Pharma R&D Today
Ideas and Insight supporting all stages of Drug Discovery & Development
Interview with Greg Landrum at Elsevier: What are the ingredients of a successful Open Source cheminformatics software?
Posted on November 30th, 2020 by Elena Herzog in Chemistry
(Written by Elena Herzog in collaboration with Markus Fischer, Gerd Blanke, Jarek Tomczac and Gabrielle Whittick)
RDKit, a collection of cheminformatics and machine learning software, is assisting in solving chemical information challenges. The founder and creator of RDKit, Greg Landrum, was interviewed by the UDM (Unified Data Model) team, facilitated by Elsevier, to share his experience on what the road to success looks like and what ingredients does an open source project need to have to be successful. The learnings from the interview would help to shape the future of the UDM project, which is transferring from its consortium-led Pistoia Alliance model to a community-led model.
How it all began?
Greg is a chemist. After his PostDoc in Germany, he moved to California and joined a couple of start-ups. Eventually he started a small computational chemistry start-up providing consulting and machine learning services. Open Source in chemistry was limited back in 2000 and the absence of good alternatives sparked the creation of the RDKit. The open source oelib (which eventually became OpenBabel) did not have a licence they could use and attempts to license the commercial Daylight toolkit were unsuccessful. So, they started writing code themselves and adding, little by little, new pieces. The company was eventually shut down in 2006 and, rather than seeking to find a purchaser for the technology, they decided to open source the code. Greg joined the CADD group at Novartis in Basel and was able to set up a process allowing him to continue to work on the open-source RDKit while at a large pharma. In 2011, the development ramped up even more when he moved to the Research. Requirements for extensions were funded internally or Novartis was funding external programmers to work on RDKit. “Working with the other scientists at Novartis really helped inform the direction we took with the RDKit,” said Greg. In 2016, Greg left Novartis for KNIME, the company behind the OS data analysis platform—and, at the same time, started a small consultancy company, T5 Informatics, which supports custom development services around RDKit. It is a combination of RDKit as OS software and T5 Informatics that allowed Greg to do what he enjoyed most and to spend his time on developing and extending functionality together with a bunch of people with similar interests.
What does the RDKit community look like?
“The heart of any successful open source project is its community,” says Greg. The insights are not easy to get though, it is just the way the OS project is run. Nobody is asking anybody who they are and where they come from. Some ideas in the community come from the RDKit UGMs (User Group Meetings), and the last virtual (due to Covid-19) UGM, in October 2020, registered more than 500 participants, the highest ever recorded during the RDKit UGM’s lifetime of 9 years. Registrants who replied to a Google survey came from industry (52%), academia (40%), and government, laboratories and non-profit research organisations (8%). The industry people were 70% pharma and biotech, and 20% software. Hardly surprising based on the features provided by RDKit. The UGMs are heavily European focused, but there is a large number of users in the US, Japan and China. There was going to be a Japanese UGM this year, but it was cancelled because of the Covid-19 situation.

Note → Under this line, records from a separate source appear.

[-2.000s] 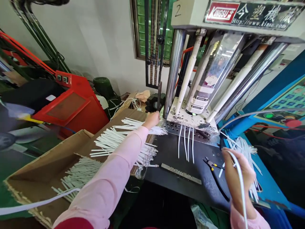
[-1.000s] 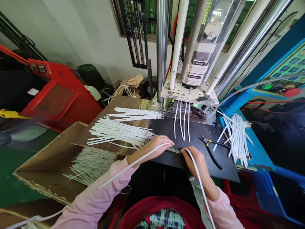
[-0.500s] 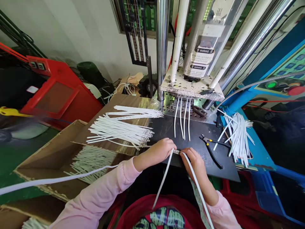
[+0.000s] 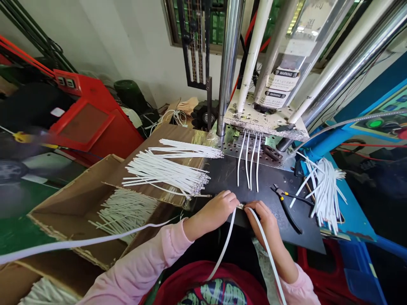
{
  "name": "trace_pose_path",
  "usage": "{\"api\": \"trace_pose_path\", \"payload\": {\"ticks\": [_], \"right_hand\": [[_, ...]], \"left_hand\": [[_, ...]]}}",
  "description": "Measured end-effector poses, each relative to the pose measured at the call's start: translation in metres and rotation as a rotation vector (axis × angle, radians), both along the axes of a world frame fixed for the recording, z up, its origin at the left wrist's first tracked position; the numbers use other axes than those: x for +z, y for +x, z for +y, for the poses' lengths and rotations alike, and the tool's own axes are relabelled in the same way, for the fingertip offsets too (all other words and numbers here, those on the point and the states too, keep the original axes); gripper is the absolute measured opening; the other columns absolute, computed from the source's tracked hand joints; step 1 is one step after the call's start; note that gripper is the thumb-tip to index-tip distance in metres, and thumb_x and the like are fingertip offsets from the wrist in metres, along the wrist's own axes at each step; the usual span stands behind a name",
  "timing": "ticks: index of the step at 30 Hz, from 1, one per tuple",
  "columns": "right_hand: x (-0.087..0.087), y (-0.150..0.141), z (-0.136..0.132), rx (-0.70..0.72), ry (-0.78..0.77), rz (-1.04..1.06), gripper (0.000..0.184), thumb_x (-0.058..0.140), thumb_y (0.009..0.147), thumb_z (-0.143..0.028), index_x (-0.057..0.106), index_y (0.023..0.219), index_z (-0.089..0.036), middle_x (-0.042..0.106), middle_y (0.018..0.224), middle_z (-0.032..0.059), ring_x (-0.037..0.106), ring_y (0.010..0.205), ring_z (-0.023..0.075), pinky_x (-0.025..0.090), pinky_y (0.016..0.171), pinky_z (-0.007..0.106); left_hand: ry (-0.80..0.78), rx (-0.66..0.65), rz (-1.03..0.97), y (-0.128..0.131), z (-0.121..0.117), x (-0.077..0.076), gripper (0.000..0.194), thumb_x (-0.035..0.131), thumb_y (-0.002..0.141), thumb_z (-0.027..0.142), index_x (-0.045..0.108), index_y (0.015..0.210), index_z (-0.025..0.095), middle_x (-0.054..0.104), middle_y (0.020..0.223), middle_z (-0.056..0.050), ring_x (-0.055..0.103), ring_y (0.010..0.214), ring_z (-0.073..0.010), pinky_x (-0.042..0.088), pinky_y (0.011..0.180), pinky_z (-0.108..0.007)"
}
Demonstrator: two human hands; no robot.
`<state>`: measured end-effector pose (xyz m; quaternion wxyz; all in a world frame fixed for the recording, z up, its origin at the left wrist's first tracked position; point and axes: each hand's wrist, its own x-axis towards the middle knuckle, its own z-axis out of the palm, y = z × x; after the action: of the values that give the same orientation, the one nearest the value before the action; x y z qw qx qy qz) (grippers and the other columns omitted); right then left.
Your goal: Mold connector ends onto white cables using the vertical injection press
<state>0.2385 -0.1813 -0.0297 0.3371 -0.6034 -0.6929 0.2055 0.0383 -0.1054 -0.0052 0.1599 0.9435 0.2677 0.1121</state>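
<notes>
Left hand (image 4: 221, 207) pinches one white cord (image 4: 226, 241), right hand (image 4: 264, 220) a second cord (image 4: 267, 245), both at the table's (image 4: 219, 178) near edge; four cords (image 4: 252, 163) protrude from the press (image 4: 267, 120); one pliers (image 4: 288, 212) lies near the right edge.

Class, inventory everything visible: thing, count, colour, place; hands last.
Press plate: one, white, upper right.
Cords: four, white, protruding beneath press plate.
Cord bunches: two, white, on brown board.
Cord pile: one, white, on blue bench.
Cardboard boxes: at least two, brown, lower left, holding cords.
Pliers: one, black-yellow, on black sheet.
Machine: one, red, left.
Button: one, lit green, far right.
Metal piece: one, silvery, front centre.
Left hand: one, pink-sleeved, front centre, holding cord.
Right hand: one, pink-sleeved, beside it, holding another cord.
</notes>
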Motion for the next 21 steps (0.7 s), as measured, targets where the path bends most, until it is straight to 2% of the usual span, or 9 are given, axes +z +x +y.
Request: {"api": "trace_pose_path", "payload": {"ticks": [4,6,7,9,11,13,15,17,21], "right_hand": [[0.025,0.026,0.02,0.207,-0.183,0.009,0.023,0.057,0.095,-0.023,0.068,0.114,-0.026,0.073,0.108,0.0025,0.068,0.1,0.019,0.053,0.09,0.031],[0.037,0.035,0.045,0.2,-0.184,-0.013,0.028,0.059,0.093,-0.023,0.068,0.119,-0.026,0.073,0.113,0.002,0.069,0.101,0.0187,0.052,0.092,0.032],[0.043,0.035,0.06,0.172,-0.159,-0.029,0.027,0.059,0.092,-0.023,0.069,0.118,-0.026,0.074,0.113,0.002,0.069,0.1,0.0187,0.053,0.092,0.032],[0.049,0.028,0.097,0.141,-0.107,-0.066,0.025,0.06,0.091,-0.022,0.072,0.113,-0.025,0.075,0.108,0.0021,0.07,0.094,0.0185,0.053,0.087,0.031],[0.049,0.011,0.136,0.158,-0.074,-0.107,0.024,0.061,0.089,-0.017,0.074,0.107,-0.023,0.076,0.104,0.0021,0.071,0.091,0.0182,0.053,0.084,0.03],[0.043,-0.009,0.172,0.165,-0.061,-0.138,0.022,0.063,0.086,-0.013,0.076,0.102,-0.022,0.077,0.101,0.0023,0.071,0.089,0.0179,0.053,0.082,0.028],[0.035,-0.027,0.199,0.16,-0.05,-0.16,0.021,0.063,0.086,-0.011,0.076,0.099,-0.022,0.077,0.099,0.0027,0.072,0.089,0.0179,0.053,0.082,0.028],[0.028,-0.04,0.217,0.156,-0.04,-0.188,0.019,0.064,0.086,-0.011,0.076,0.097,-0.021,0.077,0.098,0.0032,0.071,0.089,0.0178,0.053,0.082,0.028],[0.021,-0.055,0.228,0.172,-0.024,-0.285,0.012,0.069,0.087,-0.017,0.075,0.096,-0.021,0.074,0.096,0.0042,0.069,0.087,0.0182,0.051,0.082,0.028]], "left_hand": [[-0.158,0.015,-0.131,-0.006,0.005,0.004,0.022,0.049,0.096,0.009,0.069,0.104,0.015,0.069,0.099,-0.007,0.062,0.095,-0.0199,0.051,0.09,-0.032],[-0.236,0.044,-0.213,-0.012,0.016,0.012,0.03,0.051,0.094,0.008,0.066,0.118,0.018,0.071,0.106,-0.006,0.065,0.097,-0.0176,0.051,0.09,-0.029],[-0.234,0.092,-0.237,-0.014,0.026,0.018,0.036,0.05,0.094,0.006,0.064,0.124,0.02,0.071,0.109,-0.005,0.066,0.098,-0.0173,0.051,0.09,-0.03],[-0.142,0.272,-0.23,-0.017,0.052,0.03,0.041,0.047,0.094,0.005,0.062,0.128,0.022,0.071,0.113,-0.006,0.066,0.102,-0.0193,0.05,0.093,-0.034],[-0.012,0.498,-0.137,-0.016,0.086,0.039,0.038,0.046,0.094,0.006,0.066,0.121,0.022,0.072,0.114,-0.007,0.065,0.106,-0.0238,0.047,0.097,-0.041],[0.047,0.645,-0.004,-0.012,0.122,0.042,0.033,0.05,0.091,0.007,0.071,0.113,0.02,0.072,0.115,-0.01,0.063,0.111,-0.0285,0.044,0.1,-0.046],[0.047,0.674,0.072,-0.009,0.151,0.037,0.027,0.055,0.088,0.006,0.074,0.103,0.016,0.072,0.112,-0.013,0.063,0.111,-0.031,0.043,0.101,-0.047],[0.044,0.644,0.083,-0.009,0.169,0.029,0.02,0.059,0.085,0.006,0.075,0.094,0.014,0.073,0.107,-0.015,0.064,0.11,-0.0313,0.044,0.1,-0.045],[0.069,0.601,0.058,-0.018,0.18,0.018,0.011,0.064,0.084,0.01,0.074,0.082,0.015,0.074,0.098,-0.012,0.066,0.105,-0.0299,0.045,0.098,-0.042]]}}
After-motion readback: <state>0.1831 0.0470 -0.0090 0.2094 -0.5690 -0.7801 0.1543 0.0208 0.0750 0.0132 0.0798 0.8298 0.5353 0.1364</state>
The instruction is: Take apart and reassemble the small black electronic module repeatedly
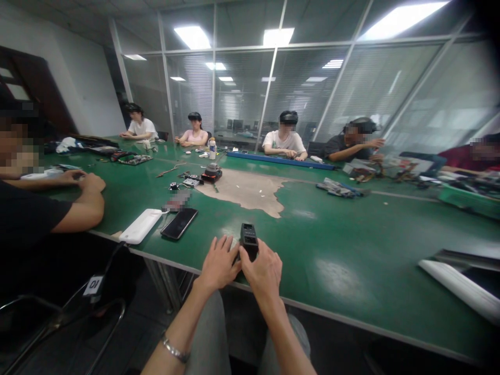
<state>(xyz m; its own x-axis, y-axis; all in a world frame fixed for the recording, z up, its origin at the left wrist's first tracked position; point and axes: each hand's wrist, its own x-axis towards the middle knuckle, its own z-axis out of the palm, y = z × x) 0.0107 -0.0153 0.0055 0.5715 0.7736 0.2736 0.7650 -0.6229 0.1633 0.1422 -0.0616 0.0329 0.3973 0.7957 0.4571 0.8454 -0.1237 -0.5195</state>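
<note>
A small black box-shaped device (249, 238) with openings in its top face stands at the near edge of the green table (297, 245). My right hand (264, 268) grips its lower part, thumb on the left side and fingers behind on the right. Just left of the device, my left hand (221, 263) rests on the table, palm down with fingers stretched out. Its fingertips lie close to the device; whether they touch it I cannot tell. Further left lie a black smartphone (179, 224) and a white power bank (140, 226) with a cable.
A bare brown patch (250, 190) marks the table's middle, with a dark red and black device (211, 173) at its left. Grey tools or gloves (339, 187) lie beyond. A white-edged frame (457, 286) stands at right. Several people sit around; one person's arm (84, 203) rests close on my left.
</note>
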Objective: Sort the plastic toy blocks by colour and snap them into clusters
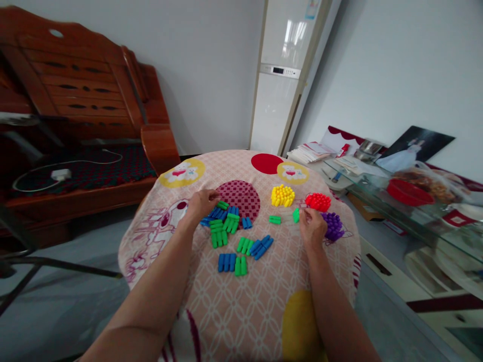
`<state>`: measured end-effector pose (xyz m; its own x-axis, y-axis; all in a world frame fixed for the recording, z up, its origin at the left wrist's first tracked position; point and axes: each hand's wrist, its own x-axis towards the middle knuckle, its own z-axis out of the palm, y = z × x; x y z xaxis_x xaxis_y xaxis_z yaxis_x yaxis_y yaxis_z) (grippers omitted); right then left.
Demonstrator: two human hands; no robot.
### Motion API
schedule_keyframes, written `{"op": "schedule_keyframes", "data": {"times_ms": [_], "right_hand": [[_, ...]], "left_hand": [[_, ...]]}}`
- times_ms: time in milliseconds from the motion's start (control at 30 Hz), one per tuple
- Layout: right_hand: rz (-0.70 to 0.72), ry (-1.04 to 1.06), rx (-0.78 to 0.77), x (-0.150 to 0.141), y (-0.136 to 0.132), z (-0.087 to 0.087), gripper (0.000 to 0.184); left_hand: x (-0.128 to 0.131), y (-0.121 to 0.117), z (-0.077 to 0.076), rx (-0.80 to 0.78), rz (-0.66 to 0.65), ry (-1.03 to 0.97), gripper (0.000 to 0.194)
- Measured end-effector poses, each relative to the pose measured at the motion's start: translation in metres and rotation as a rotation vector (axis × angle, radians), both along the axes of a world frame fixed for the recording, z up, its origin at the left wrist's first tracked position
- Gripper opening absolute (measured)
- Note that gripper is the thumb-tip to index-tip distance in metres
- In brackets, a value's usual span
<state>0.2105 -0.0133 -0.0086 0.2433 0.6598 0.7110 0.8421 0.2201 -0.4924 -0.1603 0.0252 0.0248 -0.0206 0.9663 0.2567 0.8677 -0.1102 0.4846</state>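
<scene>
My left hand (203, 203) is over the left pile, fingers bent and pressed together. Touching or just beside its fingertips lies a pair of small green plastic sticks (222, 205); whether they are gripped is hidden. Beneath and beside it are blue sticks (217, 214) and a green bundle (219, 234). My right hand (313, 226) pinches a small green bundle of sticks (296, 215) between thumb and fingers. Another green pair (275, 219) lies to its left. Nearer me are loose groups of blue sticks (227, 262) and green sticks (240, 266).
Yellow (283, 195), red (318, 202) and purple (332, 226) stick clusters stand around my right hand on the round table's patterned cloth (234, 311). A glass-topped cabinet (377, 193) with a red bowl (410, 192) is at right. A wooden bench (75, 90) stands left.
</scene>
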Motion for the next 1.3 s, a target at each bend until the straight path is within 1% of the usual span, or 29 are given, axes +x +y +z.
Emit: {"op": "schedule_keyframes", "data": {"times_ms": [67, 100, 133, 233, 267, 300, 367, 433, 467, 533, 633, 700, 733, 767, 833, 900, 933, 1000, 1067, 1200, 1300], "right_hand": [[0.013, -0.002, -0.003, 0.000, 0.000, 0.000, 0.036], [0.018, -0.003, -0.002, 0.000, 0.000, 0.000, 0.036], [0.022, -0.004, 0.002, 0.000, 0.000, 0.000, 0.036], [0.030, 0.003, 0.021, 0.000, -0.001, 0.001, 0.035], [0.031, 0.006, 0.026, 0.000, -0.001, 0.001, 0.035], [0.033, 0.010, 0.029, 0.000, -0.001, 0.000, 0.035], [0.035, 0.016, 0.030, 0.000, -0.001, -0.001, 0.034], [0.040, 0.020, 0.030, 0.000, 0.000, -0.002, 0.033], [0.046, 0.019, 0.032, 0.001, 0.000, -0.002, 0.033], [0.050, 0.016, 0.045, 0.001, 0.000, 0.000, 0.033], [-0.006, 0.002, 0.097, -0.005, -0.004, 0.006, 0.033], [-0.012, -0.026, 0.118, -0.016, -0.010, 0.011, 0.033], [0.024, -0.046, 0.111, -0.024, -0.013, 0.013, 0.034], [0.089, -0.067, 0.092, -0.034, -0.016, 0.014, 0.035], [0.266, -0.097, 0.035, -0.054, -0.022, 0.014, 0.035], [0.413, -0.093, -0.018, -0.071, -0.027, 0.013, 0.034], [0.460, -0.078, -0.042, -0.077, -0.028, 0.013, 0.034], [0.504, -0.021, -0.083, -0.084, -0.029, 0.013, 0.032], [0.521, 0.064, -0.121, -0.084, -0.029, 0.014, 0.030], [0.599, 0.257, -0.208, -0.079, -0.029, 0.013, 0.026], [0.650, 0.323, -0.260, -0.078, -0.028, 0.012, 0.025]], "left_hand": [[0.000, 0.001, -0.001, -0.040, -0.093, 0.056, 0.031], [0.000, 0.002, -0.001, -0.041, -0.103, 0.067, 0.032], [-0.002, 0.002, 0.000, -0.032, -0.082, 0.066, 0.033], [-0.013, 0.002, 0.005, -0.003, 0.053, 0.024, 0.040], [-0.019, 0.001, 0.007, -0.028, 0.050, 0.008, 0.041], [-0.024, 0.000, 0.008, -0.072, 0.011, -0.007, 0.042], [-0.034, -0.004, 0.011, -0.173, -0.123, -0.034, 0.044], [-0.040, -0.007, 0.013, -0.228, -0.221, -0.041, 0.042], [-0.041, -0.008, 0.014, -0.224, -0.231, -0.038, 0.040], [-0.039, -0.010, 0.016, -0.182, -0.198, -0.031, 0.033], [-0.026, -0.010, 0.020, -0.054, -0.100, -0.085, 0.028], [-0.008, -0.010, 0.023, 0.032, -0.089, -0.199, 0.032], [0.003, -0.011, 0.023, 0.053, -0.119, -0.274, 0.034], [0.015, -0.012, 0.023, 0.062, -0.170, -0.354, 0.036], [0.042, -0.017, 0.021, 0.024, -0.313, -0.486, 0.038], [0.067, -0.022, 0.017, 0.001, -0.428, -0.557, 0.036], [0.078, -0.025, 0.015, -0.025, -0.484, -0.586, 0.035], [0.094, -0.030, 0.011, -0.074, -0.561, -0.643, 0.033], [0.102, -0.033, 0.009, -0.095, -0.590, -0.677, 0.032], [0.107, -0.037, 0.007, -0.086, -0.601, -0.694, 0.028], [0.109, -0.039, 0.008, -0.071, -0.601, -0.680, 0.027]]}}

How do people contribute to RDKit and why do they contribute?
Greg defines contribution in its broad sense, for instance:
- Code, for sure
- High quality bug report is considered very valuable
- Good documentation is very valuable and incredibly helpful
- Participation in answering questions, commenting and discussing issues
The rdkit-discuss mailing list is the primary communication method for the RDKit community; people also use it as a Q&A platform. It is hard to determine why people decide to answer emails.If it is about a specific feature, often developers answer emails, but again, there is no real mechanism to make people contribute unless they want to contribute. From time to time, some “wrong” answers show up, but proficiency and comfort come with experience. The majority of users have a problem to solve and want to understand and seek people who might work on a similar problem. Some people may feel an obligation: ‘I am using it, why should I not contribute?’ For some, this is a recognition; active people are recognized in the community. It also seems that if there is a code attached to a publication, researchers are more inclined to use it. This increases citation, and this is what is important for the publication and the author. Greg believes that there are data supporting this, but he was not 100% sure. Another “selfish” motive for why people want to contribute to OS projects is to be able to carry on working on it in the future, even if people leave or change employers. Whatever the reasons might be, the important thing is that the RDKit community is friendly and open; people feel good about the project and all of these, surely, help with adoption.
How do companies contribute to RDKit?
Many companies have contributed to the development and extensions of RDKit by either funding developers internally or hiring external developers. Companies that participate have an easy way to attract people with RDKit expertise. For instance, many students work on OS Software, and employers understand what exactly developers do and how do they do it. Examples of companies using the RDKit internally and contributing to it include Schroedinger, Cresset, Novartis, Roche, Medchemica, Relay Therapeutics and NextMove Software. Many other companies are using RDKit. For example, Elsevier is providing and supporting it on Entellect’s Reaction Workbench, PerkinElmer is using it in Spotfire, and one can use chemistry extensions based on the RDKit in Mathematica. Google runs “Summer of code,” where projects improving and contributing to RDKit tools are included. These important use cases increase adoption and acceptance of RDKit.
What are the benefits for companies to deposit the code to RDKit?
There is a very important point and, in fact, there are many good reasons why companies choose to deposit the code to RDKit.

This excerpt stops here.